A tough break on the par-4 15th hole made making the cut a nearly impossible task. Korda hit her hybrid out of the left rough from 180 yards no more than a foot into the OB, with the American hopping on a cart after a rules official confirmed she was out of play. The 25-year-old dropped and hit a 5-iron short of the green. Korda got up and down to save a double bogey and give herself a glimpse of hope.

She reached the greenside bunker in two on the par-5 18th, and her last hurrah to make the cut nestled 13 inches left of the cup. A tap-in birdie gave Korda the consolation prize of extending her consecutive rounds with a birdie to 188, dating back to the 2021 U.S. Women's Open. Her two days at Sahalee were near total opposites, going from 6.18 SG/total in her three-under Thursday to minus-6.15 Friday.

Following Korda's Chevron Championship victory, she has missed the weekend at the LPGA's last two majors. In a season defined by her historic five consecutive victories, done only twice in LPGA history before Korda, she is now making the wrong kind of career history. This is the first time Korda has ever missed three consecutive cuts. She followed up the short stay in the U.S. Women's Open with a 76-67 to miss the weekend by one in the Meijer LPGA Classic. Korda's 81 matched her previous two worst rounds of her career. Her most recent came in the 2014 Kraft Nabisco Championship; the other was when she was 13 years old in her U.S. Women's debut in 2013.

Korda fell off the lead pace now set by Sarah Schmelzel and Amy Yang at six under par.
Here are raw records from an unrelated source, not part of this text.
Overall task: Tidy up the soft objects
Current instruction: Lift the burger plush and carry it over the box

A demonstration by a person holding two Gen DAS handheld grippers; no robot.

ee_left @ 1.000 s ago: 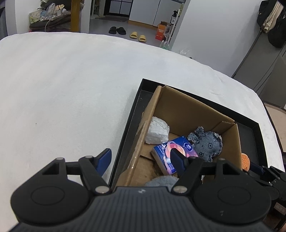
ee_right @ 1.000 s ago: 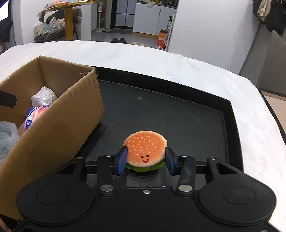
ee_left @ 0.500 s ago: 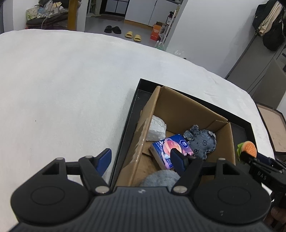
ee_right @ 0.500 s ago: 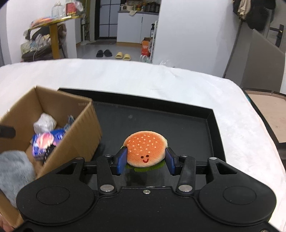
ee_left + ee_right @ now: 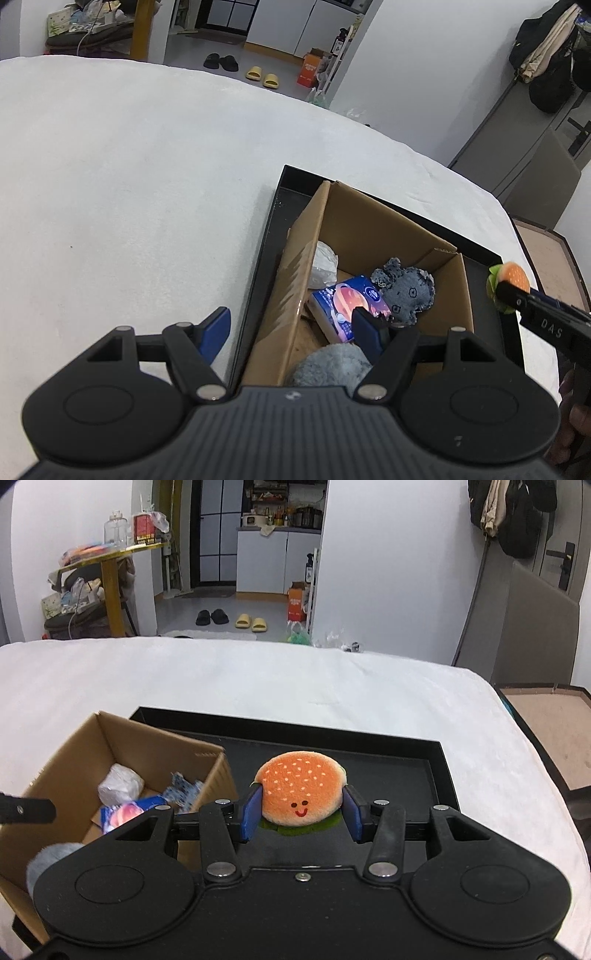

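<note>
Boxed: tissue pack (image 5: pixel 347 308), grey plush (image 5: pixel 404 295), white wad (image 5: pixel 323 264). Pending: burger toy (image 5: pixel 301 794), pinched in right tongs (image 5: pixel 301 812) above tray (image 5: pixel 439 757), beside box (image 5: pixel 373 236). Left tongs (image 5: pixel 291 328) spread, empty.

black slippers (image 5: pixel 212 617), yellow slippers (image 5: pixel 251 622), orange carton (image 5: pixel 296 602)

Plush hamburger (image 5: pixel 301 788): orange sesame-dotted bun, red smiling face, green felt lettuce below; upright, clear of the black tray. Cardboard box (image 5: pixel 376 236): open-topped, standing at the tray's left end. Inside it: a grey plush figure (image 5: pixel 404 291) against the far right corner, a blue tissue pack (image 5: pixel 345 301), a white crumpled bag (image 5: pixel 323 264), and a grey fluffy item (image 5: pixel 332 367) nearest the viewer.
</note>
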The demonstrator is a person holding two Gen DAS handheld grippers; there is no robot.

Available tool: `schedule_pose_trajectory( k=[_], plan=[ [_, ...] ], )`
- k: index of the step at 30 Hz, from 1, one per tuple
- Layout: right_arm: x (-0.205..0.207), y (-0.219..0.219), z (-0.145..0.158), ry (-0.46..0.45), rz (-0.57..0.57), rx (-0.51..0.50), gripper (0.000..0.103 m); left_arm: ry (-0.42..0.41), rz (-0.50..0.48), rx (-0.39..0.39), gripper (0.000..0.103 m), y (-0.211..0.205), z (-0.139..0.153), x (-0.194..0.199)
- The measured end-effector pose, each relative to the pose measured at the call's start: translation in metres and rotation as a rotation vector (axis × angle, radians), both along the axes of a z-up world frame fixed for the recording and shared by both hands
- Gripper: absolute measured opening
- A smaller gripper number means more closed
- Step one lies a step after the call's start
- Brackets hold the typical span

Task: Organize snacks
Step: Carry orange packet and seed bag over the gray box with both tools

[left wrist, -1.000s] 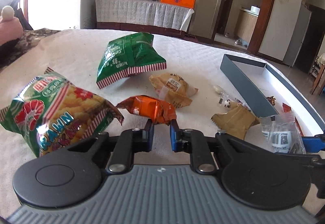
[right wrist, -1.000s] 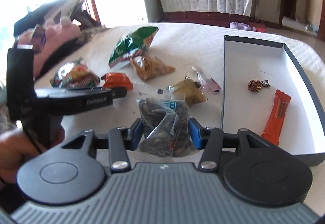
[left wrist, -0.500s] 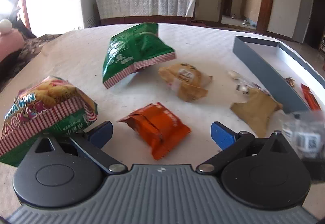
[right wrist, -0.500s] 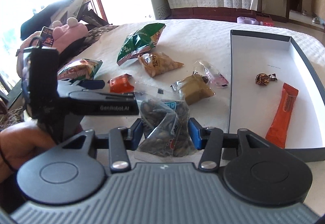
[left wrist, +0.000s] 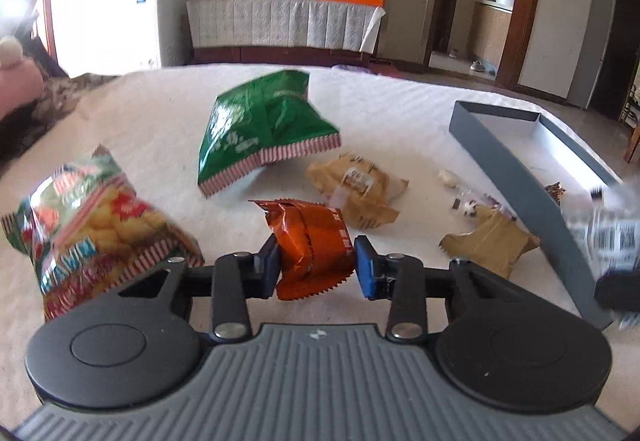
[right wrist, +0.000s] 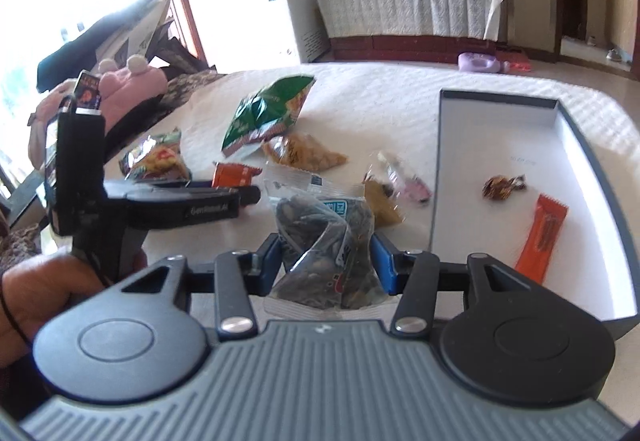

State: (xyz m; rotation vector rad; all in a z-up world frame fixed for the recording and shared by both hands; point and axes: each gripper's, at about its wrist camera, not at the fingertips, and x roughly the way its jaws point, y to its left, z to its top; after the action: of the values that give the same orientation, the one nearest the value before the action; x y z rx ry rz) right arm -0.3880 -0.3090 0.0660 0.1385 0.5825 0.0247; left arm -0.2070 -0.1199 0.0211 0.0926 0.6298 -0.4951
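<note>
An orange snack packet stands crumpled between the blue pads of my left gripper. The jaws are closing and both pads touch its sides. From the right wrist view the left gripper reaches over the white cloth, a hand on its handle. My right gripper is shut on a clear bag of dark seeds, held beside the near left corner of the grey box. That bag shows blurred at the right edge of the left wrist view.
On the white cloth lie a green bag, a prawn cracker bag, two tan packets and a small clear packet. Inside the box are a wrapped candy and an orange bar.
The left jaws went from shut to wide open around the flat orange packet, then closed in on it, crumpling it upright. The right gripper keeps its seed bag, hardly moved.
</note>
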Motion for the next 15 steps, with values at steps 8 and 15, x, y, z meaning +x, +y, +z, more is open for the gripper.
schedule_pose_trajectory(
  k=[8, 15],
  plan=[
    [0.010, -0.010, 0.014, -0.066, -0.048, -0.010, 0.051, -0.058, -0.037, 0.014, 0.043, -0.020, 0.029, -0.005],
    [0.007, -0.015, 0.013, -0.088, -0.048, 0.002, 0.051, -0.087, -0.063, 0.021, 0.044, -0.040, 0.040, -0.008]
  ],
)
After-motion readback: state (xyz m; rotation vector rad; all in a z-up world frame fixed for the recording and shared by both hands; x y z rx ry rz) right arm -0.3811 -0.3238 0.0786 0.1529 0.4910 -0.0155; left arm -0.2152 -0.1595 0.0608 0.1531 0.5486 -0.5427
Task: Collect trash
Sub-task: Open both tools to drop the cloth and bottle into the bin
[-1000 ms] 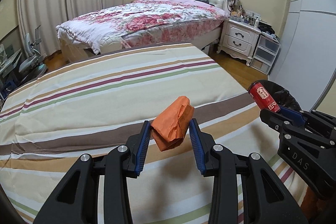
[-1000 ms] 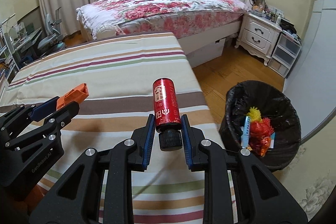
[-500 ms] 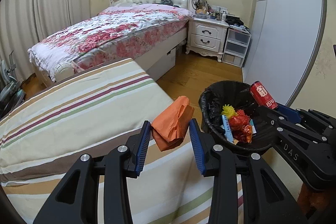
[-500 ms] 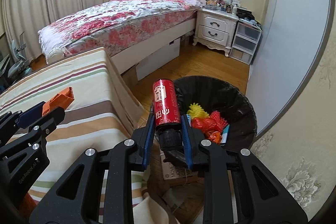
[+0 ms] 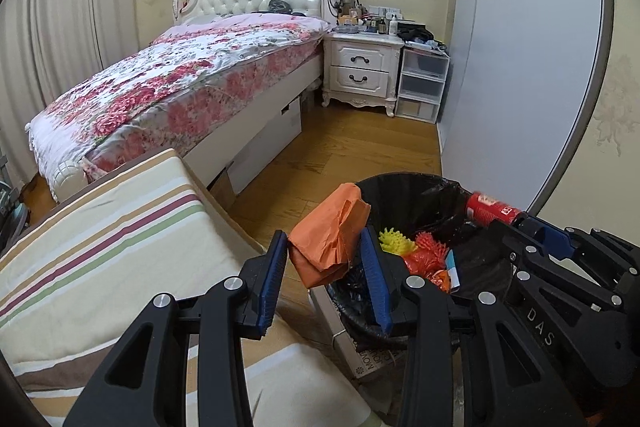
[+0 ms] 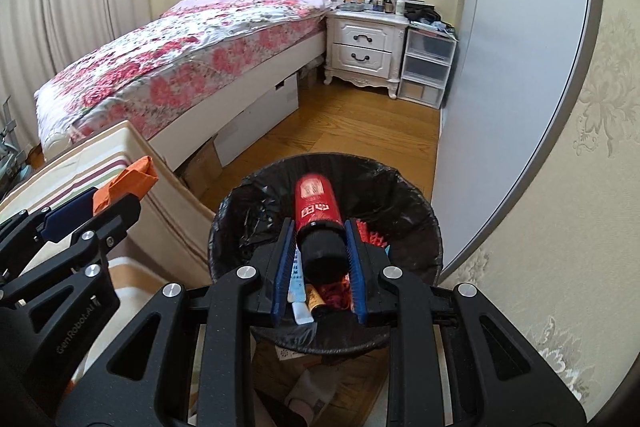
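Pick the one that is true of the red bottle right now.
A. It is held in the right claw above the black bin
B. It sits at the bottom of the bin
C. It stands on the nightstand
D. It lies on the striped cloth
A: the right claw grips the red bottle by its black cap, over the open black bin.

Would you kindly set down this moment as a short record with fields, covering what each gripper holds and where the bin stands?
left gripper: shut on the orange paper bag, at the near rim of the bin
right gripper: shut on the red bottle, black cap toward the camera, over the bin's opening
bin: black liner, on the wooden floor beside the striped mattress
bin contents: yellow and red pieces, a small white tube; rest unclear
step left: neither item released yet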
Schemelzel's five-under 67 matched the low round of the day, and the six-year tour veteran is looking for her first career victory on the LPGA and showed form earlier this season with four straight top-10s from February to March. She is tied with one of the tour's most accomplished players without a major title in Yang. The 34-year-old South Korean, who earned her fifth LPGA title in last season's CME Group Tour Championship, has 21 top-10s in majors.

The pair are two strokes ahead of three LPGA winners in two-time major champion Jin Young Ko, 2019 AIG Women's Open winner Hinako Shibuno, and a resurgent "free-swinging" Lexi Thompson, who lost in a playoff at last week's Meijer LPGA Classic.

The American and Japanese Olympic races also crystalized with the cutline. The U.S. still has a chance to send four players to Paris, but all four must remain in the top 15 in the World Rankings. Megan Khang was on the precipice of qualifying at 16th in the rankings, but carded an opening 81 before finishing the week at 13 over par. Alison Lee, 18th in the world, went 81-78 to badly miss the weekend as well.

The door is open for Allisen Corpuz, at 23rd in the world, to grab the fourth spot. The 2023 U.S. Women's Open champion is one over through 36 holes and T-23, needing a solid weekend to move into the top 15 in the world. That, of course, may not be enough if Thompson wins her second major title. The 29-year-old is 39th in the world and could follow what Yuka Saso did at the U.S. Women's Open. After the Japanese woman won at Lancaster, she surged from 30th to eighth place.

Japan's down to two players vying for its second spot. Coming into the week, Ayaka Furue (No. 20) just held onto the nation's second Olympic position ahead of Nasa Hataoka (No. 21) and Miyu Yamashita (22nd). Hataoka fell out of the race by missing the cut at seven over. Yamashita, who predominantly plays on the Japan LPGA Tour, holds the inside position at T-6 and three behind the lead. Furue is just a little behind at T-23 (one over). Shibuno, at 62nd in the world, could swoop in for the second spot with her second career major title.